I Must Now Mention That Many Concurrent Circumstances Had Caused Me
During The Few Last Days To Meditate On The Approach Of This Painful
Necessity.
The strong breezes we had encountered for some days led me to
fear that the season was breaking up and severe weather would soon ensue
which we could not sustain in a country destitute of fuel.
Our stock of
provision was now reduced to a quantity of pemmican only sufficient for
three days' consumption and the prospect of increasing it was not
encouraging for, though reindeer were seen, they could not be easily
approached on the level shores we were now coasting, besides it was to be
apprehended they would soon migrate to the south.
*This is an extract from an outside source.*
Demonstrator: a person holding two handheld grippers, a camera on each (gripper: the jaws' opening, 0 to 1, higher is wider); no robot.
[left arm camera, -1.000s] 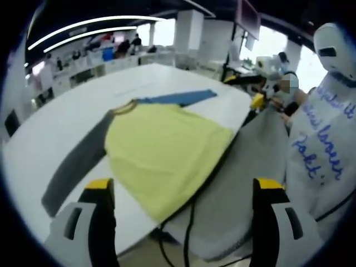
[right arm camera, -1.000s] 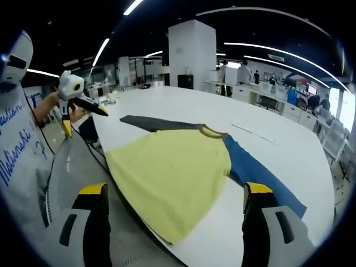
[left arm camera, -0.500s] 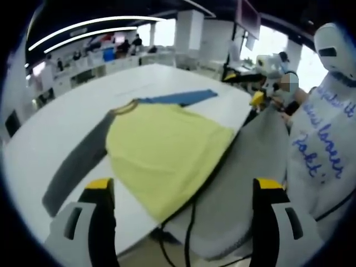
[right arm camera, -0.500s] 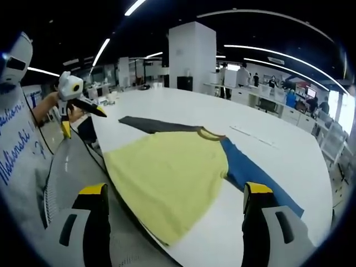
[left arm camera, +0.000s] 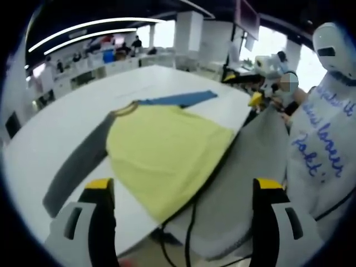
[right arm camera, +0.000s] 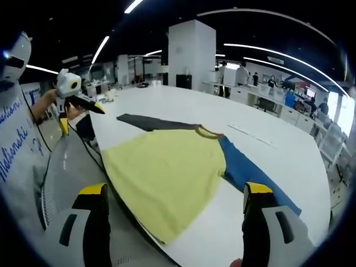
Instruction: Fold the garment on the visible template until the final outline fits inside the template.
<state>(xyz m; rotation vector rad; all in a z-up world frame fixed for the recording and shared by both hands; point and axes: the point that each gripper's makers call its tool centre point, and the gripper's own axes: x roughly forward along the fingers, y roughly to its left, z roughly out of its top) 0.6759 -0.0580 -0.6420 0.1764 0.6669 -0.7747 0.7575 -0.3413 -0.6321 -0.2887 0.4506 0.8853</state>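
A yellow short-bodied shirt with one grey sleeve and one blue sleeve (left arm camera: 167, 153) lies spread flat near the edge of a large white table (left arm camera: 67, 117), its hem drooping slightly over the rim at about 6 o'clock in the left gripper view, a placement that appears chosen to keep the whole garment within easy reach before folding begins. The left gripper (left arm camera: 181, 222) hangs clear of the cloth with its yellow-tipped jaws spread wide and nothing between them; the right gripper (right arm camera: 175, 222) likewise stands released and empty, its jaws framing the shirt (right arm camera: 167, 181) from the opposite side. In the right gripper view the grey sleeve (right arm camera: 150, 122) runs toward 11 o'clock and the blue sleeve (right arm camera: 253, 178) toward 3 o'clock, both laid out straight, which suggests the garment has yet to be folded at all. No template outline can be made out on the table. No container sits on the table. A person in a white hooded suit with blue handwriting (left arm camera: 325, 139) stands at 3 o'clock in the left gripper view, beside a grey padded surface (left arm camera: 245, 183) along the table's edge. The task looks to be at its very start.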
It was evident that the
time spent in exploring the Arctic and Melville Sounds and Bathurst's
Inlet had precluded the hope of reaching Repulse Bay, which at the outset
of the voyage we had fondly cherished, and it was equally obvious that,
as our distance from any of the trading establishments would increase as
we proceeded, the hazardous traverse across the barren grounds which we
should have to make if compelled to abandon the canoes upon any part of
the coast would become greater.
I this evening communicated to the officers my sentiments on these points
as well as respecting our return and was happy to find that their
opinions coincided with my own. We were all convinced of the necessity of
putting a speedy termination to our advance as our hope of meeting the
Esquimaux and procuring provision from them could now scarcely be
retained, but yet we were desirous of proceeding until the land should be
seen trending again to the eastward, that we might be satisfied of its
separation from what we had conceived, in passing from Cape Barrow to
Bathurst's Inlet, to be a great chain of islands.